Total Cost of Care Will Define Value Propositions
Understanding where providers and payers are headed is key to pharma sales engagement.
As they move increasingly toward a value-based model, health care systems are also being expected to take on more risk, so every contributor to the total cost of care will increasingly be scrutinized in terms of the value that it brings. Now, life science business leaders have an unrivalled opportunity to learn from senior clinicians and healthcare administrators exactly how these latest trends in the US healthcare landscape are set to impact their commercial organizations.
During an extensive live Q&A session on Friday, February 12, three senior healthcare experts will provide privileged insight into “How 2016 Healthcare Trends will Shape Market Access Strategies” as part of an expert roundtable with CMR Institute. Taking place at 12 noon ET, this live webinar will offer participants the opportunity to put their questions to: Dr Jeffrey Farber, CEO, Mount Sinai Care; Denise Prince, CEO, Keystone ACO; and Gary Rice, Senior Vice President, Clinical, Education and Human Resources, Diplomat Specialty Pharmacy.
New payment model
Dr Farber, who runs a Medicare shared savings program ACO (accountable care organization), sums up the current US healthcare landscape: “The market is moving very rapidly in what I believe is a major transformation from a fee-for-service model that has dominated the landscape for the past 40-50 years to a real change to fee for value. The purchasers – the ones that are paying over $3 trillion a year in healthcare services in this country – are no longer capable or willing to tolerate the poor value that they’ve received for their money.”
He sees three key trends:
1. A blurring of the lines between providers and payers with increasingly sophisticated providers capable of taking on the bread and butter of the insurer world. At the same time, there will be increasing consolidation at the physician and hospital level with more integration among providers, and a move towards models that provide better quality for patients.

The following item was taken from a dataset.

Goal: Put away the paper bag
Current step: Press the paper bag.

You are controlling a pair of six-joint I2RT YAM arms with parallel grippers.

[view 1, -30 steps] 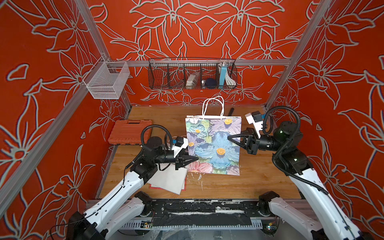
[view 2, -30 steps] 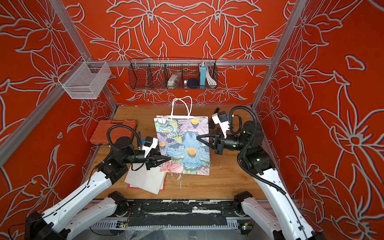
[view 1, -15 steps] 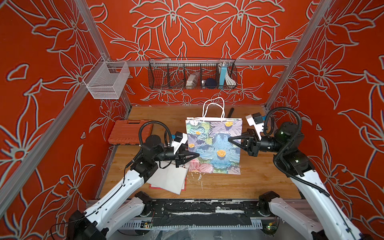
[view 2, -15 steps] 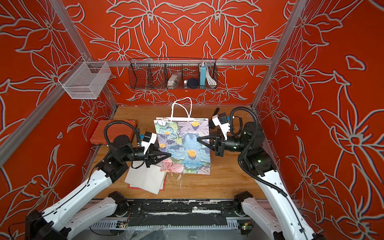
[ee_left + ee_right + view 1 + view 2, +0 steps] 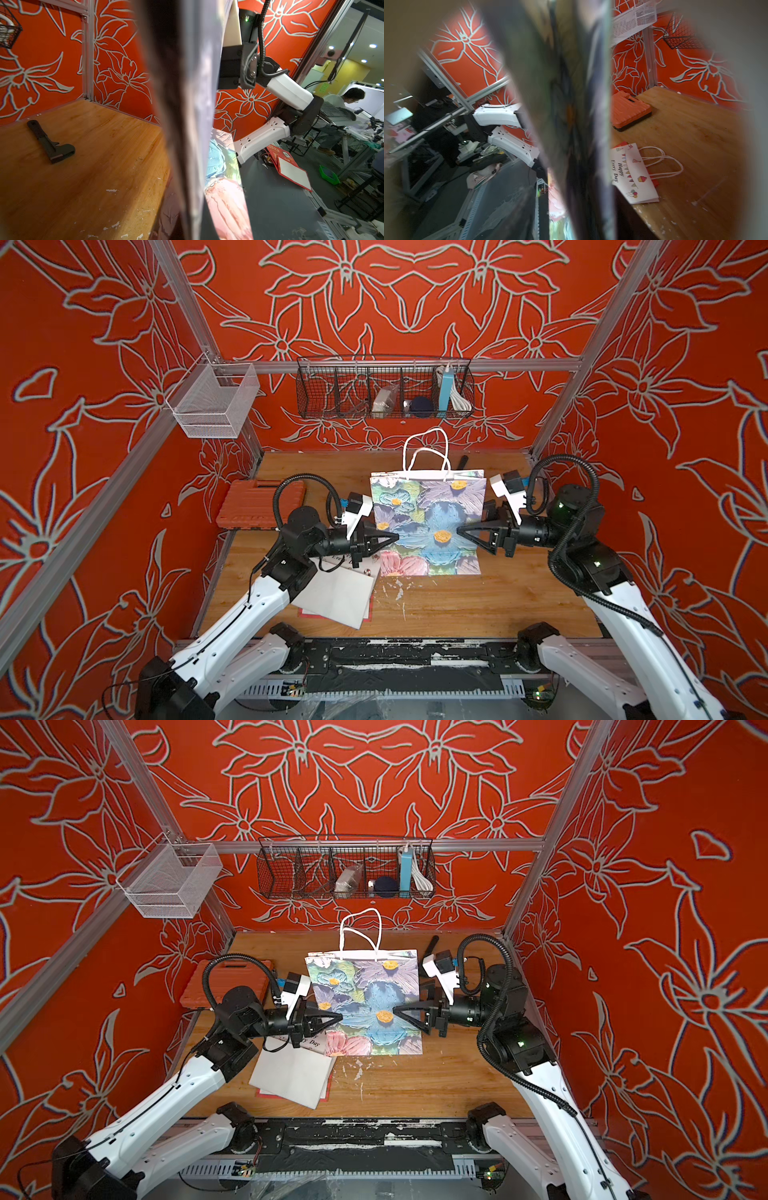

2. A very ramped up effort towards physician engagement, partly driven by the way Medicare is going to pay doctors: in 2015, the physician value-based modifier was a radical change which said “Medicare's is no longer going to pay doctors the same rate for the same service which they have done since 1965.” The focus will be on value-based metrics such as patient experience, quality, care efficiency, and total cost of care. Doctors will be paid differently and the new model will be phased in for every doctor who participates in Medicare by next year with the aim of addressing both sides of the value equation: quality and cost/efficiency.

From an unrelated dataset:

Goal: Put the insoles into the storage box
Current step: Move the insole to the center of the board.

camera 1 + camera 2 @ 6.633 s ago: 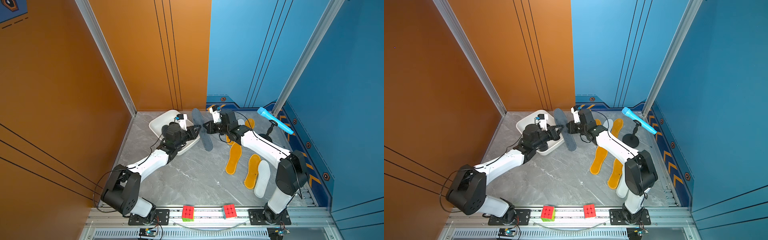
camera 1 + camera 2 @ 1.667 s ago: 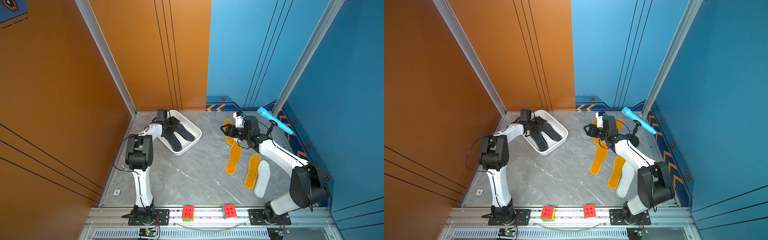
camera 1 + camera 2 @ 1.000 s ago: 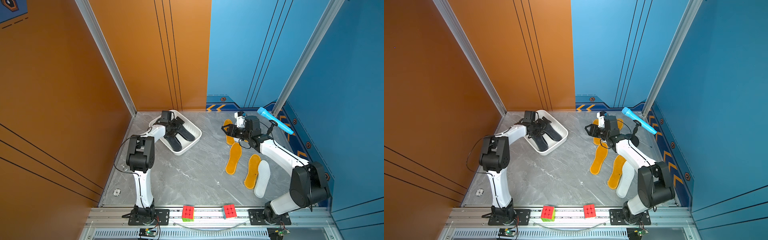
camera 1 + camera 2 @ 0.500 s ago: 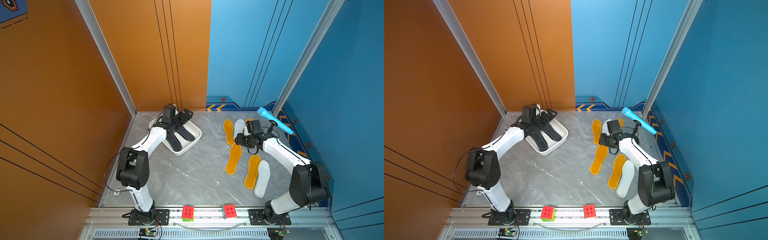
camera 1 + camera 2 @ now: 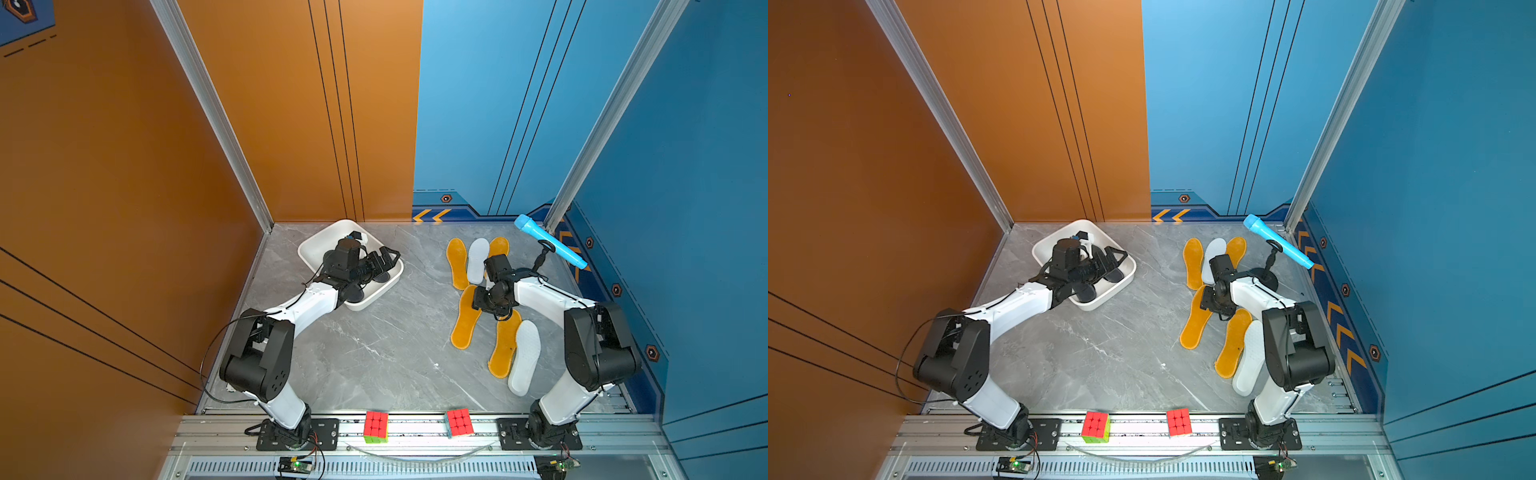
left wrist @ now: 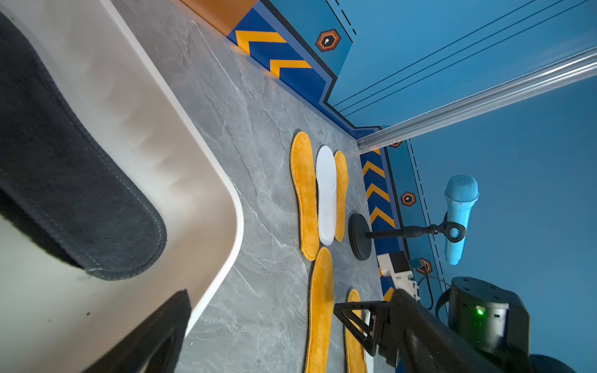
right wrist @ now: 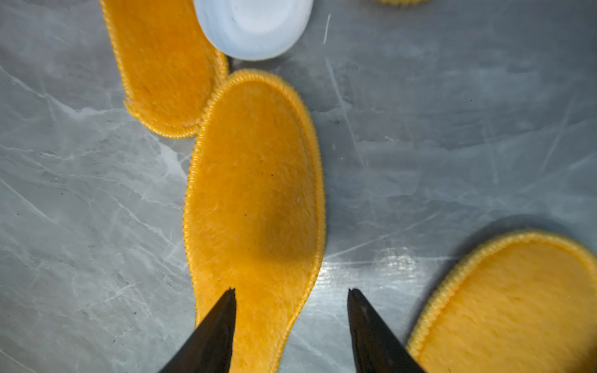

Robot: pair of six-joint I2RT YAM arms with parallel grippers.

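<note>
In both top views the storage box sits in the far left corner of the grey table, close to the orange wall. The dark insoles inside it are mostly covered by the left arm. The left gripper hangs over the box rim nearest the table's middle, spread wide with nothing between its fingers. Four orange insoles and two white insoles lie on the right half, several touching. The right gripper points down among them, its tips hidden under its own wrist. The table's middle is bare. A blue toy microphone on a stand crowds the far right corner.

The left wrist view adds a dark grey insole with a stitched edge lying inside the box near a rounded corner. Only one finger shows, cut off at the frame edge.

The right wrist view shows two dark fingertips standing partly apart and gripping nothing. One is over the nearest orange insole and the other over bare table, with the stitched edge between them. Whether they touch the surface cannot be told.
</note>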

3. Consumer-centricity. “I think that more and more provider organizations will start to think of themselves and behave as a truly customer-centric organization as opposed to the very traditional system where it has been about the providers.” Patients will have more access to useful information and choices about where to go and what to do.
Way ahead for pharma companies
What can life sciences companies do to adapt to this new environment? In short, less pitching and more active listening. “What I would do is ramp up the effort and time that I’m spending studying and understanding my market.” Healthcare is very local and also very different along the continuum of fee-for-service and fee-for-value. Questions to consider include: what type of governance structure there is – who’s making the decisions? What are their focus areas and what are their pain points? Instead of coming with an agenda “I’ve got a product to sell”, sales organizations need to figure out how their product, service, technology, medicine or device fits in.
This includes understanding what’s driving the providers, for instance, shared savings opportunities or the need to promote adherence for common chronic conditions – that way, patients do better, providers get paid for achieving certain benchmarks and pharma companies will see better results and improved market share. Relevant information is already available publicly through annual reports, filings and other public documents.
The sale is becoming increasingly sophisticated as providers consolidate and themselves become more sophisticated. This may involve a switch away from an emphasis on talking to individual primary care physicians toward procurement organizations and ACO leadership teams, where the CEO and CMO are important.
It’s vital for sales to get a real understanding of what type of organization they are approaching and what it’s focusing on. “Then if there’s a potential fit, if you’re in that space, you’ll want to have a conversation. If you’re not then, frankly, you don’t and you want to move on and see who else might be. I’d want a very focused ‘I understand this is what you are doing’ and then a lot of listening, and then a very focused ‘Here’s what we can do.’”
The concept of shared risk is also important. “I think ultimately what’s going to be attractive and acceptable and catch the ear of a population of health executives is someone from life sciences who comes and says ‘I’m willing to take on the risk with you.’ There are a lot of people who come and want to sell a service or product and say ‘You’ll pay for it with the money you get in your shared savings.’ That’s not a sound proposition and I’m not interested. There may or may not be shared savings after the risk that I’m taking and someone who wants to come in and have a piece of some virtual money that doesn’t exist with the assumption that we’re going to get it, that doesn’t work for me; but someone who is interested in saying ‘I’ll work with you on a risk arrangement and I’ll put my own money at risk or figure out a more creative way to structure a deal, then I’m more interested.’”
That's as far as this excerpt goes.